Issue #123: Poor support for multiple VPNs (should we enable systemd-resolved?) - fedora-workstation

fedora-workstation

#123 Poor support for multiple VPNs (should we enable systemd-resolved?)

Closed: Fixed 3 years ago by catanzaro. Opened 4 years ago by catanzaro.

I had some major difficulty last week accessing some VPN-protected resources, even though my VPN was successfully connected. Eventually I tracked the problem down to NetworkManager not properly handling the DNS when two VPNs are connected at the same time. It's actually a documented behavior of NetworkManager. What happens is this: whichever VPN is connected first gets all the DNS queries, even if one is set to "Use this connection only for resources on its network." But what users expect to happen is this: DNS queries use the nameserver associated with the VPN only if the request is for the appropriate network. So, for example, I have VPN A, which autoconnects and has "Use this connection only for resources on its network" unchecked. Then I have VPN B, which I manually connect to second, with "Use this connection only for resources on its network" checked, connecting to example.com. If I try to resolve subdomain.example.com, that query needs to be sent to the DNS server specified by VPN B. But currently, it goes to the DNS server specified by VPN A, which will return a negative result for resources on B's internal network, and the connection fails.

Furthermore, a complicating factor is that users expect that if a VPN is configured without "Use this connection only for resources on its network," then DNS queries will never be sent to a fallback nameserver. That would be a "DNS leak," a serious privacy violation. For example, say I connect to VPN B first, then VPN A, in order to successfully access resources on the B network. Then all of my DNS requests go to VPN B's DNS server, which is a DNS leak because the user expects them to be going to VPN A instead (unless they are for example.com). That's not OK either.

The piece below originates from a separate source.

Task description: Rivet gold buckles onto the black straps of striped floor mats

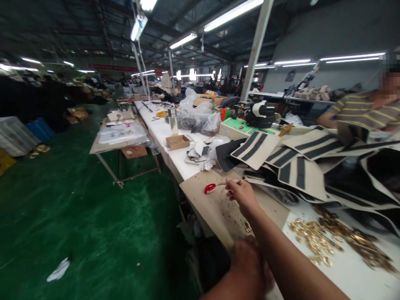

According to the NetworkManager documentation, I think we can fix both problems by configuring NetworkManager to use dnsmasq or systemd-resolved for name resolution instead, of which the later seems a lot more plausible. And NetworkManager will automatically use systemd-resolved if the service is running. I've tested and confirmed systemd-resolved seems to resolve (heh) both of my problems. So: I wonder, why are we not using it? I assume there are good reasons we have this turned off currently. I'd like to know what they are. And unless they are very compelling reasons, it's probably time to turn it on.

I'm playing with systemd-resolved currently and I notice it has Cloudflare and Google DNS hardcoded as fallbacks. Inspecting resolvectl status, I'm fairly confident it handles these correctly, using them only for the non-tun interfaces. So we should be confident that DNS leaks won't happen.

To enable resolved, we would have to do more than change the preset. We'd also have to change /etc/nsswitch.conf and symlink /etc/resolv.conf to /run/systemd/resolve/stub-resolv.conf, documented here. So this would be a significant system-wide change.

Relevant blog post

CC @thaller for the NetworkManager side of this, and @zbyszek for systemd

ngompa commented 4 years ago

It would make sense for us to default to dnsmasq backend. Not only because I think it's a better local resolver (I've been using it on my workstation since Fedora 25), but because it also is a requirement for the CodeReady Containers thing for running OpenShift/OKD locally. Having it enabled by default in Fedora for NetworkManager would vastly simplify setup for things like crc and other similar things that require NetworkManager to work with dnsmasq.

thaller commented 4 years ago

According to the NetworkManager documentation, I think we can fix
both problems by configuring NetworkManager to use dnsmasq or
systemd-resolved for name resolution instead, of which the later
seems a lot more plausible.

I agree, systemd-resolved seems the much better choice. In principle, both dnsmasq and systemd-resolved act as a central service for managing name resolution. In practice, the (D-Bus) API of systemd-resolved is much more suited.

Most importantly, with dnsmasq DNS plugin, NetworkManager spawns a dnsmasq process but it still very much has the notion that the entire name resolution is fully controlled by NetworkManager. It's a simple mode to get a split DNS setup. But it is rather difficulty to inject your own DNS configuration into the dnsmasq service run by NetworkManager (without configuring it via connection profiles in NetworkManager). On the other hand, systemd-resolved runs as central service and can accept configurations from various independent services (e.g. NetworkManager + networkd + openvpn + your own script can all cooperate).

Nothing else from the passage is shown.